Stored items
--

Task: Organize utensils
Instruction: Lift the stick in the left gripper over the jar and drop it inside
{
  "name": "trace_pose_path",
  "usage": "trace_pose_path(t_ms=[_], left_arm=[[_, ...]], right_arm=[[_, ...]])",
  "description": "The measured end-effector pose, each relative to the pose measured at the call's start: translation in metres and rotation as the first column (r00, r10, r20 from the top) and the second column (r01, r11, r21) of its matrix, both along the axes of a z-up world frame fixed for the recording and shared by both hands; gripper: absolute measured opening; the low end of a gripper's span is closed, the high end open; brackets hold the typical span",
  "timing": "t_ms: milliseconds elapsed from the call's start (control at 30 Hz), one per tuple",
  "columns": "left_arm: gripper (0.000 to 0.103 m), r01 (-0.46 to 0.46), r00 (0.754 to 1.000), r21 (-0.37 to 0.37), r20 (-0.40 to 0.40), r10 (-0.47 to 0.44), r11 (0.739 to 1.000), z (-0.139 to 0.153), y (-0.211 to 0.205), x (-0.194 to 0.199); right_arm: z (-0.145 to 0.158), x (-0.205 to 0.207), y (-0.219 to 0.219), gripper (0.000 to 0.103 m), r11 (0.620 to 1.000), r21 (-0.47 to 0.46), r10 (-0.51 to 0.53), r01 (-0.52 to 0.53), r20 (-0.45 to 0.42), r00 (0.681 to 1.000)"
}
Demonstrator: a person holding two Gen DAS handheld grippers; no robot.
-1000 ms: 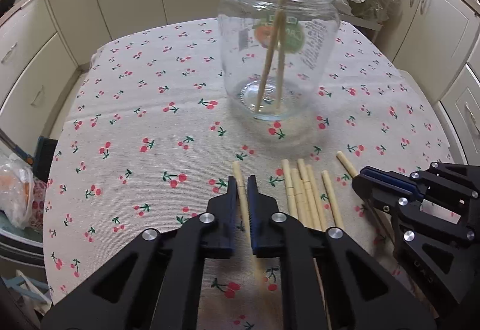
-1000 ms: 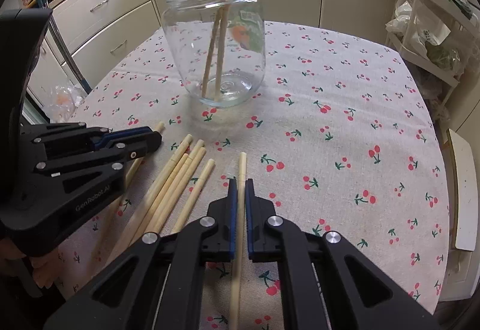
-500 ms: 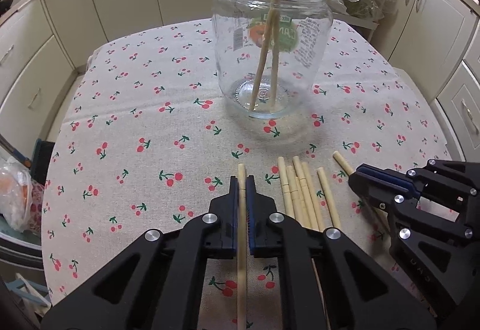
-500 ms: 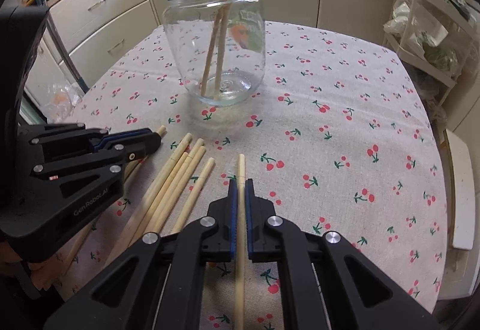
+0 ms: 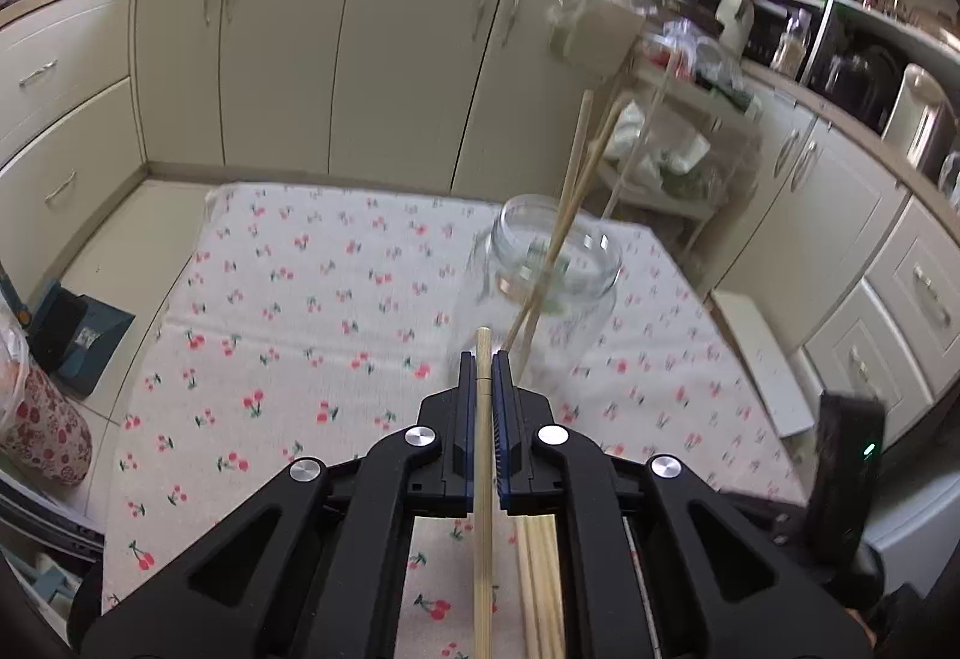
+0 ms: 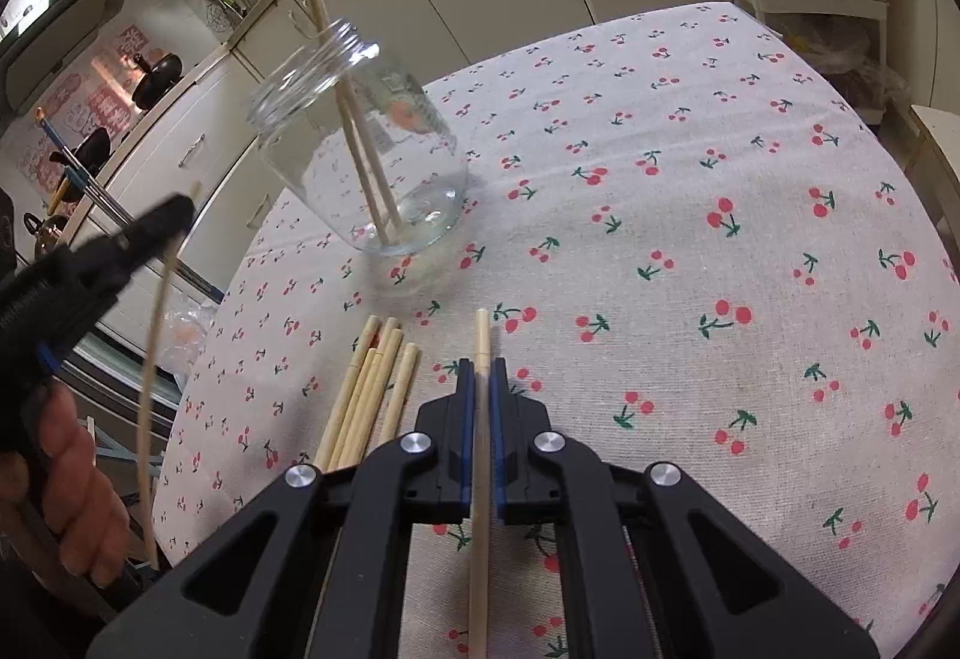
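A table is being covered by a cherry cloth (image 6: 690, 239), with pale kitchen cupboards (image 5: 384, 59) behind it. Nearest, one chopstick (image 6: 480, 419) is being squeezed between the closed fingers of the right gripper (image 6: 480, 371), its tip sticking out past them. Another chopstick (image 5: 483, 449) is being gripped the same way by the shut left gripper (image 5: 483, 365). Loose chopsticks (image 6: 366, 395) are lying just beside the right gripper, near the table's front edge. Farther off, near the middle, two chopsticks (image 6: 360, 161) are being held by a glass jar (image 6: 372, 161). Since a second ago, the left gripper is being lifted off the cloth with its chopstick.
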State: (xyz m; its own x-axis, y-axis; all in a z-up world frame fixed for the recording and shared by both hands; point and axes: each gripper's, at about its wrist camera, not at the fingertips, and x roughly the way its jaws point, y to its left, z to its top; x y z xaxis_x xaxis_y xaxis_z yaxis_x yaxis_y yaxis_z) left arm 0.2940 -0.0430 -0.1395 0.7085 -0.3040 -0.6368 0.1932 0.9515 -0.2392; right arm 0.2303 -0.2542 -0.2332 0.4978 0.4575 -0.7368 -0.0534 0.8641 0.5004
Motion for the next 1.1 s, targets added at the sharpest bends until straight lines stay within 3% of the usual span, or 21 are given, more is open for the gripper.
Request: trace_pose_path(t_ms=[300,600,900,1100], left_arm=[[0.005,0.002,0.984,-0.095,0.179,0.015,0.996,0.06,0.004,0.005],[0.005,-0.013,0.94,-0.176,0.333,0.072,0.984,0.116,-0.005,0.033],[0.005,-0.124,0.887,-0.229,0.41,0.211,0.965,0.121,-0.017,0.071],[0.005,-0.179,0.835,-0.243,0.475,0.278,0.953,0.12,-0.024,0.087]], right_arm=[[0.001,-0.002,0.004,0.006,1.0,0.0,0.005,-0.005,0.002,1.0],[-0.001,0.0,0.001,0.006,1.0,0.019,0.003,-0.003,-0.008,1.0],[-0.001,0.0,0.003,0.006,1.0,0.009,0.009,-0.009,0.0,1.0],[-0.001,-0.001,0.006,0.006,1.0,-0.001,0.017,-0.017,0.005,1.0]])
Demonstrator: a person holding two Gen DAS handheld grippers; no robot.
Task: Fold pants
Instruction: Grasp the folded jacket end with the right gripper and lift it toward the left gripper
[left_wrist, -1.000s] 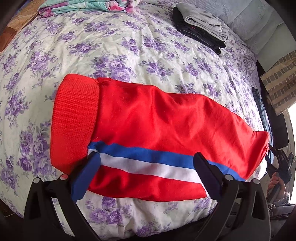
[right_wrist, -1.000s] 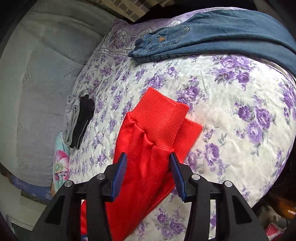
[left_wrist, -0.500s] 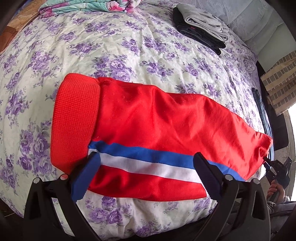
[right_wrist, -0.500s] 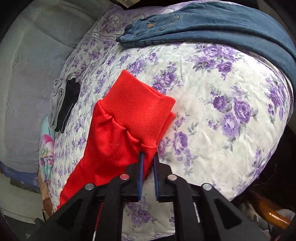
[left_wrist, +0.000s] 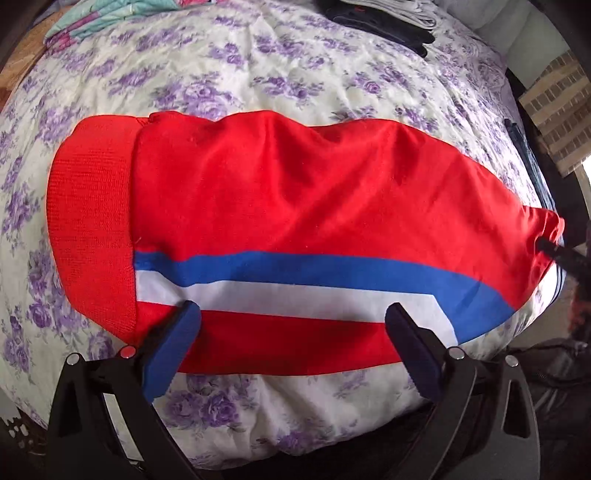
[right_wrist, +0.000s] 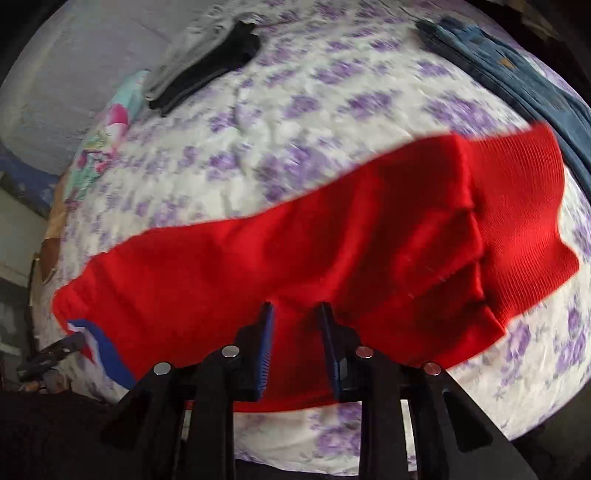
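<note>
Red pants (left_wrist: 280, 206) with a blue and white side stripe lie folded lengthwise on the flowered bedspread (left_wrist: 258, 66), ribbed waistband at the left. My left gripper (left_wrist: 291, 325) is open, its blue pads over the pants' near edge. My right gripper (right_wrist: 295, 317) is shut on the pants (right_wrist: 332, 251) near the ribbed cuffs and holds that end lifted above the bed. The right gripper's black tip shows at the pants' far right end in the left wrist view (left_wrist: 550, 251).
A folded grey and black clothes stack (right_wrist: 207, 70) and a colourful folded cloth (right_wrist: 107, 136) lie at the far side of the bed. Blue jeans (right_wrist: 517, 77) lie along the right edge. A brick wall (left_wrist: 554, 110) is beyond the bed.
My right gripper closed on the pants near the cuffs, then lifted and swung that end across the bed. My left gripper moved forward over the pants' near edge and stays open.
</note>
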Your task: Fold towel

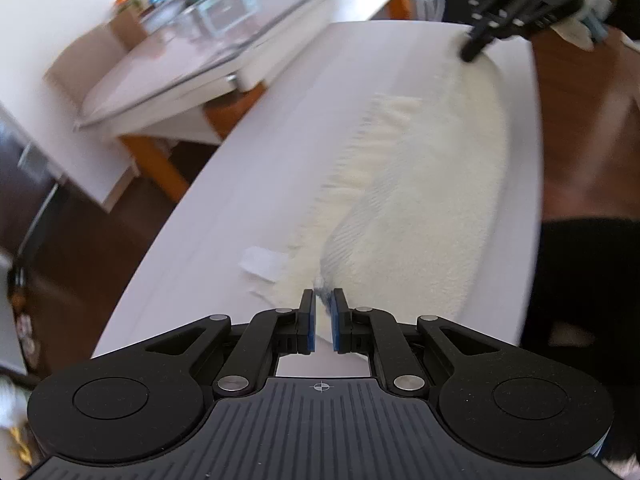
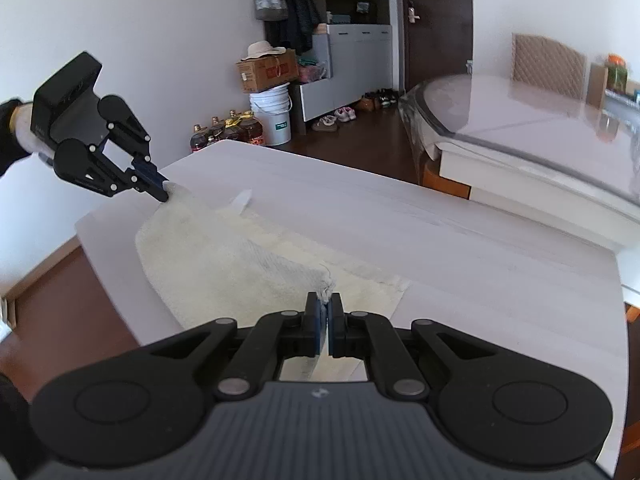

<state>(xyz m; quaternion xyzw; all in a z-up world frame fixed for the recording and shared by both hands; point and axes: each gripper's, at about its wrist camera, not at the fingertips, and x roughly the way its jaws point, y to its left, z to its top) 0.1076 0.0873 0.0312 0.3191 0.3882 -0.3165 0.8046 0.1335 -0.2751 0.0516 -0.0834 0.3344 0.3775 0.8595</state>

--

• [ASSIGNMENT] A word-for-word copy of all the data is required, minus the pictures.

• [REPLY TO THE EXERCISE]
Task: Organize utensils
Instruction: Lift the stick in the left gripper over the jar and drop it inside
{
  "name": "trace_pose_path",
  "usage": "trace_pose_path(t_ms=[_], left_arm=[[_, ...]], right_arm=[[_, ...]])",
  "description": "The measured end-effector pose, each relative to the pose measured at the call's start: translation in metres and rotation as the first column (r00, r10, r20 from the top) and the second column (r01, r11, r21) of its matrix, both along the axes of a z-up world frame fixed for the recording and shared by both hands; gripper: absolute measured opening; the low end of a gripper's span is closed, the high end open; brackets hold the typical span",
  "timing": "t_ms: milliseconds elapsed from the call's start (control at 30 Hz), one per tuple",
  "columns": "left_arm: gripper (0.000 to 0.103 m), r01 (-0.46 to 0.46), r00 (0.754 to 1.000), r21 (-0.37 to 0.37), r20 (-0.40 to 0.40), r10 (-0.47 to 0.44), r11 (0.739 to 1.000), z (-0.139 to 0.153), y (-0.211 to 0.205), x (-0.194 to 0.199); right_arm: z (-0.145 to 0.158), x (-0.205 to 0.207), y (-0.219 to 0.219), gripper (0.000 to 0.103 m), r11 (0.620 to 1.000), r21 (-0.47 to 0.46), r10 (-0.51 to 0.53), r01 (-0.52 to 0.53), r20 (-0.45 to 0.42), r00 (0.681 to 1.000)"
}
Demonstrator: a person holding two Gen DAS handheld grippers; no robot.
-1000 ms: 
-1000 ms: 
-500 ms: 
-500 ms: 
+0 ms: 
+0 ms: 
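A table is being covered by a cherry cloth (image 6: 690, 239), with pale kitchen cupboards (image 5: 384, 59) behind it. Nearest, one chopstick (image 6: 480, 419) is being squeezed between the closed fingers of the right gripper (image 6: 480, 371), its tip sticking out past them. Another chopstick (image 5: 483, 449) is being gripped the same way by the shut left gripper (image 5: 483, 365). Loose chopsticks (image 6: 366, 395) are lying just beside the right gripper, near the table's front edge. Farther off, near the middle, two chopsticks (image 6: 360, 161) are being held by a glass jar (image 6: 372, 161). Since a second ago, the left gripper is being lifted off the cloth with its chopstick.
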State: (xyz m; its own x-axis, y-axis; all in a z-up world frame fixed for the recording and shared by both hands; point and axes: each gripper's, at about its wrist camera, not at the fingertips, and x roughly the way its jaws point, y to its left, z to its top; x y z xaxis_x xaxis_y xaxis_z yaxis_x yaxis_y yaxis_z) left arm 0.2940 -0.0430 -0.1395 0.7085 -0.3040 -0.6368 0.1932 0.9515 -0.2392; right arm 0.2303 -0.2542 -0.2332 0.4978 0.4575 -0.7368 -0.0534 0.8641 0.5004
Motion for the next 1.1 s, targets added at the sharpest bends until straight lines stay within 3% of the usual span, or 21 are given, more is open for the gripper.
Request: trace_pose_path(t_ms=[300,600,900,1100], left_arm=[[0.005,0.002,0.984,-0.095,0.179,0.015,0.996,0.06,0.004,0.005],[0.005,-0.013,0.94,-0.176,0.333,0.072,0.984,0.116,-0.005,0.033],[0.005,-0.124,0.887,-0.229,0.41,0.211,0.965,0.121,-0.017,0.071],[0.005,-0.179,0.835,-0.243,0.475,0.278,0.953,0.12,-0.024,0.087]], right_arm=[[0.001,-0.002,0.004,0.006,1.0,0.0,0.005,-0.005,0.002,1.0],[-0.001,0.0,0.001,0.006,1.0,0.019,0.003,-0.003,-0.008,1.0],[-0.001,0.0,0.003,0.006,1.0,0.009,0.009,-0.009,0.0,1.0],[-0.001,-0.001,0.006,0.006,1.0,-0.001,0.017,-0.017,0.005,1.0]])
Demonstrator: a person holding two Gen DAS handheld grippers; no robot.
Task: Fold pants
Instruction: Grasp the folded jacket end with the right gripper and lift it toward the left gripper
[left_wrist, -1.000s] 
[right_wrist, -1.000s] 
[left_wrist, -0.500s] 
[right_wrist, -0.500s] 
[left_wrist, +0.000s] 
[right_wrist, +0.000s] 
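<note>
Red pants (left_wrist: 280, 206) with a blue and white side stripe lie folded lengthwise on the flowered bedspread (left_wrist: 258, 66), ribbed waistband at the left. My left gripper (left_wrist: 291, 325) is open, its blue pads over the pants' near edge. My right gripper (right_wrist: 295, 317) is shut on the pants (right_wrist: 332, 251) near the ribbed cuffs and holds that end lifted above the bed. The right gripper's black tip shows at the pants' far right end in the left wrist view (left_wrist: 550, 251).
A folded grey and black clothes stack (right_wrist: 207, 70) and a colourful folded cloth (right_wrist: 107, 136) lie at the far side of the bed. Blue jeans (right_wrist: 517, 77) lie along the right edge. A brick wall (left_wrist: 554, 110) is beyond the bed.
My right gripper closed on the pants near the cuffs, then lifted and swung that end across the bed. My left gripper moved forward over the pants' near edge and stays open.
</note>
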Your task: Fold towel


<state>(xyz m; quaternion xyzw; all in a z-up world frame fixed for the recording and shared by both hands; point and axes: each gripper's, at about its wrist camera, not at the fingertips, and x roughly the way its jaws point, y to its left, z to its top) 0.1076 0.0873 0.0312 0.3191 0.3882 -0.3165 0.8046 0.1335 -0.2751 0.0516 -0.0834 0.3344 0.3775 0.8595</state>

No further output remains.